50 years later, the creator of Ethernet wins the first prize in computing

Bob Metcalfe won the 2022 Turing Award, the computer industry’s premier award, for creating the Ethernet standard that today connects billions of devices to wired and wireless networks.
The idea behind Ethernet appeared in a May 22, 1973 memo that Metcalfe wrote to his bosses at Xerox PARC, the Palo Alto research center famous for a series of fundamental computer inventions. Fifty years later, Ethernet connects virtually all laptops and smartphones to the Internet.
The Turning Award, named after Alan Turing, pioneer and famous WWII codebreaker, is given by the Association for Computing Machinery and comes with a $1 million prize. It is often called the Nobel Prize for Computing. Previous Turing Award winners include dozens of luminaries who invented chip design, encryption, programming tools, the Web, the Internet, and the AI technology that has become so popular today.
Metcalfe also founded 3Com, a company that profited greatly from the commercialization of Ethernet, and worked as a columnist, professor, and venture capitalist, among other careers.
“This is my sixth career,” Metcalfe said in an interview. He writes software to try to use computers to simulate geothermal power plants and other complex real-world systems. “My attitude is that I want to do simulation not to optimize things, but to discover them.”
Metcalfe’s Law
Metcalfe is also famous for Metcalfe’s Law – an idea he had, but not a title he came up with. The law states that the value of a network increases proportionally to the square of the number of devices that can use it.
“It was a great way to make a sales pitch at 3Com,” Metcalfe said of the idea. Later, however, he validated the idea by linking Facebook’s total membership to his revenue. “For Facebook’s first 10 years, there’s a perfect fit.”
Ethernet Speed Boost
Wired Ethernet began at Xerox PARC with data transfer speeds of 2.94 megabits per second.
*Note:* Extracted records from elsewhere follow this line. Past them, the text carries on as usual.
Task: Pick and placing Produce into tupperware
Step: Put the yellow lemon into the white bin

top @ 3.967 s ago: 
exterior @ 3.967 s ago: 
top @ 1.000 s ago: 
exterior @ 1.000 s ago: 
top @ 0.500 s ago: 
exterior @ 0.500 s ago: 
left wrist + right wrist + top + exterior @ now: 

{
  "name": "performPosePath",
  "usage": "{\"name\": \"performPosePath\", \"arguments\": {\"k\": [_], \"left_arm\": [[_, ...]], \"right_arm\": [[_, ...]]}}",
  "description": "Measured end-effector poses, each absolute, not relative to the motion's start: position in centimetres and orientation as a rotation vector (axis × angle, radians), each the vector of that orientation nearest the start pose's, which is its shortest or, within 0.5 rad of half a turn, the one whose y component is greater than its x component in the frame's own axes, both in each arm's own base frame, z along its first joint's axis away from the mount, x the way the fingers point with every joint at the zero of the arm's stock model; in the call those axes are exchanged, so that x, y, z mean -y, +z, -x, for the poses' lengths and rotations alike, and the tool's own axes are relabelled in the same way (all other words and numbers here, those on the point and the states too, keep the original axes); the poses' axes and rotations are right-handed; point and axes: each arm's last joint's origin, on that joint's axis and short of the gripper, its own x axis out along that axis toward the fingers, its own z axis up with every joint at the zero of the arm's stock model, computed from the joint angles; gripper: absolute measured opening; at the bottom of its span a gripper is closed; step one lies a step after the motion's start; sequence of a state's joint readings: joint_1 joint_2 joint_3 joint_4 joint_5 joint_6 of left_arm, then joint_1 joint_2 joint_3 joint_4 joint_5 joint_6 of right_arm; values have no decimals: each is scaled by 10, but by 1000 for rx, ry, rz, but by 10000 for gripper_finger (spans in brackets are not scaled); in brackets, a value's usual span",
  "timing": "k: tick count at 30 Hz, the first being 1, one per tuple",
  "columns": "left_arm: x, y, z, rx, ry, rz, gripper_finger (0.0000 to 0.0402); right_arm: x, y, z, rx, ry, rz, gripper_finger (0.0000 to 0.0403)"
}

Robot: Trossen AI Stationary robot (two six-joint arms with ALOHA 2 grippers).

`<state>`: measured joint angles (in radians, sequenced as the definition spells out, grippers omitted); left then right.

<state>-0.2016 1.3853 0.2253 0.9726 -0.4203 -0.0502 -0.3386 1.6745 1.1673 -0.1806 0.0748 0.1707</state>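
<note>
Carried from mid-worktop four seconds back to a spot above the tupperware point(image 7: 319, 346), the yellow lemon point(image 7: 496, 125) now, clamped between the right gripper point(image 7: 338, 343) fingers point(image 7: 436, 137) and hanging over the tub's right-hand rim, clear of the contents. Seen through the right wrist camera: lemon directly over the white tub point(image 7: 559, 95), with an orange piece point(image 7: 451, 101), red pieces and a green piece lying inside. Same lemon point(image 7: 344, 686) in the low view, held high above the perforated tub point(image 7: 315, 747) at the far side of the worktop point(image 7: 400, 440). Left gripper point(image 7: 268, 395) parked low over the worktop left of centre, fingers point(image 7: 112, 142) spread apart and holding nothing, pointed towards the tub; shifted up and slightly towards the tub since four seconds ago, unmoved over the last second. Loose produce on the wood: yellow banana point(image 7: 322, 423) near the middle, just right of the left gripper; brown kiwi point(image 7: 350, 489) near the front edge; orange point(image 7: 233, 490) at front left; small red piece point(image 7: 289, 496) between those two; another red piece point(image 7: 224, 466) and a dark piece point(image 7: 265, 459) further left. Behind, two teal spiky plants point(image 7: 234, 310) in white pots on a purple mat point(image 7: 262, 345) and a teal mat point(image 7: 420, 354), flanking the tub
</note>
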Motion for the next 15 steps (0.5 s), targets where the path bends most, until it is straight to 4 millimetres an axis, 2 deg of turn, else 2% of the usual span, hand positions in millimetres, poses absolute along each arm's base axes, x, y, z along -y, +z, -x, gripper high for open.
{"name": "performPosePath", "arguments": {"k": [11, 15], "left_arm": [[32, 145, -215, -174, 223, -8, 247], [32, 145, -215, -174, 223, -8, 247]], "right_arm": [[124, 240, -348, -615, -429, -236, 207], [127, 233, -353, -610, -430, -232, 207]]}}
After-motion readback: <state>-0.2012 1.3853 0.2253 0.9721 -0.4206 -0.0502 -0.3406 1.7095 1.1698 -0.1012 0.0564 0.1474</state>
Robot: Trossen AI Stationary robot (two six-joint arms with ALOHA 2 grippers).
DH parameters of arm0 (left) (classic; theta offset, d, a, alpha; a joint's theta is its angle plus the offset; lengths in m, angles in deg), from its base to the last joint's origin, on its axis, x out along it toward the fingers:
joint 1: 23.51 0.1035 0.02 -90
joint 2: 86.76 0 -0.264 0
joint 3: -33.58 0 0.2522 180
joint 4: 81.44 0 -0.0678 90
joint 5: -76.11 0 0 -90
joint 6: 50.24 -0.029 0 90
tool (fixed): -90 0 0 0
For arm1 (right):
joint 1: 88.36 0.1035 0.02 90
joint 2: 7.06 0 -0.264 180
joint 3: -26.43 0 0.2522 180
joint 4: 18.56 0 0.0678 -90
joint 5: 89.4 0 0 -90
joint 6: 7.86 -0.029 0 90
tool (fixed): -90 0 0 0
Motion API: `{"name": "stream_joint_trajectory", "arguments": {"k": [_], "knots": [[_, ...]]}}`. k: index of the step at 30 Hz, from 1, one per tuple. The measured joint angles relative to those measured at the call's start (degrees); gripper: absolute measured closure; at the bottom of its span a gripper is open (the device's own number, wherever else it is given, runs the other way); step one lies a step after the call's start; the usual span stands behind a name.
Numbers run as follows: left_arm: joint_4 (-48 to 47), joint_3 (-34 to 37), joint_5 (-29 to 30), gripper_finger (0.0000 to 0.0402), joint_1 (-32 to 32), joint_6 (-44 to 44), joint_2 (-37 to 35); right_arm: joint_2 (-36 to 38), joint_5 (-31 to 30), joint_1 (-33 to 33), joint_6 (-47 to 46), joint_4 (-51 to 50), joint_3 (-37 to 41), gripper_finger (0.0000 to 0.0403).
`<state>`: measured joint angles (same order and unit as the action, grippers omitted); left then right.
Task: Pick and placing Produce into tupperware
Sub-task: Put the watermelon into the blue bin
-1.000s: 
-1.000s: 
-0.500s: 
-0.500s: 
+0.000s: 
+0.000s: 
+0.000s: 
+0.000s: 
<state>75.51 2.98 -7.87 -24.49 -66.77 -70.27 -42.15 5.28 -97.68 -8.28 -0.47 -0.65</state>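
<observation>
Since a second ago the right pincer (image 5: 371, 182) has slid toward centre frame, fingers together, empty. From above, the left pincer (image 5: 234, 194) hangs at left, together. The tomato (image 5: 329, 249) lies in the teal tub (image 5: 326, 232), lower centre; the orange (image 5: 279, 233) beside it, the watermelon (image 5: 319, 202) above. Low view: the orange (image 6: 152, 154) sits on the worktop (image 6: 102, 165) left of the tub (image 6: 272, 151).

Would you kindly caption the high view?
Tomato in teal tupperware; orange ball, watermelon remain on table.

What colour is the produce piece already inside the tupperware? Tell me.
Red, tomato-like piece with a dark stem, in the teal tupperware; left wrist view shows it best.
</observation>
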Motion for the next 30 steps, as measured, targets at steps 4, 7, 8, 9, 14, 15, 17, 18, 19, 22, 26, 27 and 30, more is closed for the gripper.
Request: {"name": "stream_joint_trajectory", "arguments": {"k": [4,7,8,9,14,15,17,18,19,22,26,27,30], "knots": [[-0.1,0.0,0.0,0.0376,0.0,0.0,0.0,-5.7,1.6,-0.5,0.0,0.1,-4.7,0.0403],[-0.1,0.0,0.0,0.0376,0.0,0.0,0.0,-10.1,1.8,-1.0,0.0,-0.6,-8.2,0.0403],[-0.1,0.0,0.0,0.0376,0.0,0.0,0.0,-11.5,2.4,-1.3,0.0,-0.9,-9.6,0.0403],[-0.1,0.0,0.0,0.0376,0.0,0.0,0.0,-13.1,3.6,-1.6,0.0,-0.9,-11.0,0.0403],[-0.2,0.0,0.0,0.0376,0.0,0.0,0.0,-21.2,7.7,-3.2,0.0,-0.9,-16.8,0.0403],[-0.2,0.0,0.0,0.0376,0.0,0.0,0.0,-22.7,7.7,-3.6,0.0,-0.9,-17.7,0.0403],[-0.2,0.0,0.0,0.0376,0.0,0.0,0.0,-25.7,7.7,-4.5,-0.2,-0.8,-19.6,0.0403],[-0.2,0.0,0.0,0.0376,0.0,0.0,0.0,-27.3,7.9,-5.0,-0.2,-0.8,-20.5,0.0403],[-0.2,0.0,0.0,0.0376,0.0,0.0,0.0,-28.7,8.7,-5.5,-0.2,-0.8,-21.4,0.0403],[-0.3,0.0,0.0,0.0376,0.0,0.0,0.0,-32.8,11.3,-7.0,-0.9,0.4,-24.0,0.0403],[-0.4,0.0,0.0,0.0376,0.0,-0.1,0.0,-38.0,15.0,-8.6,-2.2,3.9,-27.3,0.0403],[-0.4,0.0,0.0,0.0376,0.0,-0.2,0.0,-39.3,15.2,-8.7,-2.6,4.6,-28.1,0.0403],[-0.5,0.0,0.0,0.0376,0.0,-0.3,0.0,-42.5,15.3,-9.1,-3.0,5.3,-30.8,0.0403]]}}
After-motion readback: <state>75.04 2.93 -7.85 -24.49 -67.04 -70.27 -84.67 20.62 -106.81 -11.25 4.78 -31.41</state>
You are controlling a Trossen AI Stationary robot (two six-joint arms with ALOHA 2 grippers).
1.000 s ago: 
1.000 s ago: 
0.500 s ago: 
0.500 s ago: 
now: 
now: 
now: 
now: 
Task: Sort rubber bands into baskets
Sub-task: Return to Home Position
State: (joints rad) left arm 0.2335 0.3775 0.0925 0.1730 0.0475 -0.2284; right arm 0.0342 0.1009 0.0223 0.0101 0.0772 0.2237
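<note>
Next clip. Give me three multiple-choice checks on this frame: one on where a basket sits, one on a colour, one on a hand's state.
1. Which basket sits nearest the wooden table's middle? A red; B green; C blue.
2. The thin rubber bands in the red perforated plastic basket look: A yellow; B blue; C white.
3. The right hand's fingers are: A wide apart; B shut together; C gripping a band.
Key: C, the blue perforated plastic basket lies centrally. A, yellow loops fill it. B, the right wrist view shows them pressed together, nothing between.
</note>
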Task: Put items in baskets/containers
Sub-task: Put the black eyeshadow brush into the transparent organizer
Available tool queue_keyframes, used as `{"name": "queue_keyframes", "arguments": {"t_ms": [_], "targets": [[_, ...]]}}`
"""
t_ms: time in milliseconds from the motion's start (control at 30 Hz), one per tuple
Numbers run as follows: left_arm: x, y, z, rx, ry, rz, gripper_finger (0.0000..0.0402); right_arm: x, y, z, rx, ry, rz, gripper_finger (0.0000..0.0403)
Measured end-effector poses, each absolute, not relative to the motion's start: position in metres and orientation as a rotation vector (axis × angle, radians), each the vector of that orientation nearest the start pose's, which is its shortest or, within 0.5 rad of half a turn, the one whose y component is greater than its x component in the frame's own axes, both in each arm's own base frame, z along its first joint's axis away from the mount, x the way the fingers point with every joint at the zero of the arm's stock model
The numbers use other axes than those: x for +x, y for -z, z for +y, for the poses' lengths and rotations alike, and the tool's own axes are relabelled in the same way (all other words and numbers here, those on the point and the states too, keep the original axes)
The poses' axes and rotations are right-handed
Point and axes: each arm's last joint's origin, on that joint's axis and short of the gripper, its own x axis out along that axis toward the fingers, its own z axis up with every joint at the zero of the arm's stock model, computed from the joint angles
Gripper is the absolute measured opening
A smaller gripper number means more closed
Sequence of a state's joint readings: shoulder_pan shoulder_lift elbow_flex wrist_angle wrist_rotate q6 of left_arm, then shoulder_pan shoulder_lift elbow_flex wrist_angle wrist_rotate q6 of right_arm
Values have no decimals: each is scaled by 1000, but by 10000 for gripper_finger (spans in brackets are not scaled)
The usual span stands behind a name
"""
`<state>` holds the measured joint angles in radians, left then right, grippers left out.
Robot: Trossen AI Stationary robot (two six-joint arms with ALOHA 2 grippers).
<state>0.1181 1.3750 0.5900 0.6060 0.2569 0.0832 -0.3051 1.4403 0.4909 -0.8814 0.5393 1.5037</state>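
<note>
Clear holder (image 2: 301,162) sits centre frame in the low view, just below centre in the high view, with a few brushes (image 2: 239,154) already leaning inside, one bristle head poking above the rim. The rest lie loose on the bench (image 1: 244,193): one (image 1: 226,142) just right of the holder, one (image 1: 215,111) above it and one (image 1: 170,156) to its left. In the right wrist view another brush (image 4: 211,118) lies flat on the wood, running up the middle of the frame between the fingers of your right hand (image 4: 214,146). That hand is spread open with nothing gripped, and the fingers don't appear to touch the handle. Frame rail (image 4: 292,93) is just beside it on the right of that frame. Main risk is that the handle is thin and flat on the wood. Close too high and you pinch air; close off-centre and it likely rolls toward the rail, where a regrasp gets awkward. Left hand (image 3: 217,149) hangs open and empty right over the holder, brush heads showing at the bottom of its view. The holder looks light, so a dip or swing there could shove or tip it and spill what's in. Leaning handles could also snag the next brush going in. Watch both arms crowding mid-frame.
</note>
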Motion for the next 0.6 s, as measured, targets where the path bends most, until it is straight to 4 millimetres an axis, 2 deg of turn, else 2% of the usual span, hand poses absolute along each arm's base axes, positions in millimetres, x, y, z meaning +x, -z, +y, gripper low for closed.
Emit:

It now reaches 800 gigabits per second, or about 272,000 times faster. Another doubling is in preparation, at 1.6 terabits per second.
Wired Ethernet ports disappeared from laptops and never made it to phones. But the technology has been adapted to Wi-Fi standards, bringing new convenience and ubiquity to the Internet. (Metcalfe prefers Wi-Fi’s original name, Wireless Ethernet.)
Grudge Token Ring
Today it is almost universal in digital devices, but Ethernet had stronger competition in its early days. Top of the list of rivals was IBM’s Token Ring.
“Token Ring was a pain in the neck for 20 years. Finally, we killed it,” Metcalfe said.
It still hurts, he said half-jokingly.
“I’m only human. I resent those bastards,” Metcalfe said. “It’s been 50 years. You’d think by now I’d have forgiven them all, but Token Ring people aren’t invited to my dinner parties.”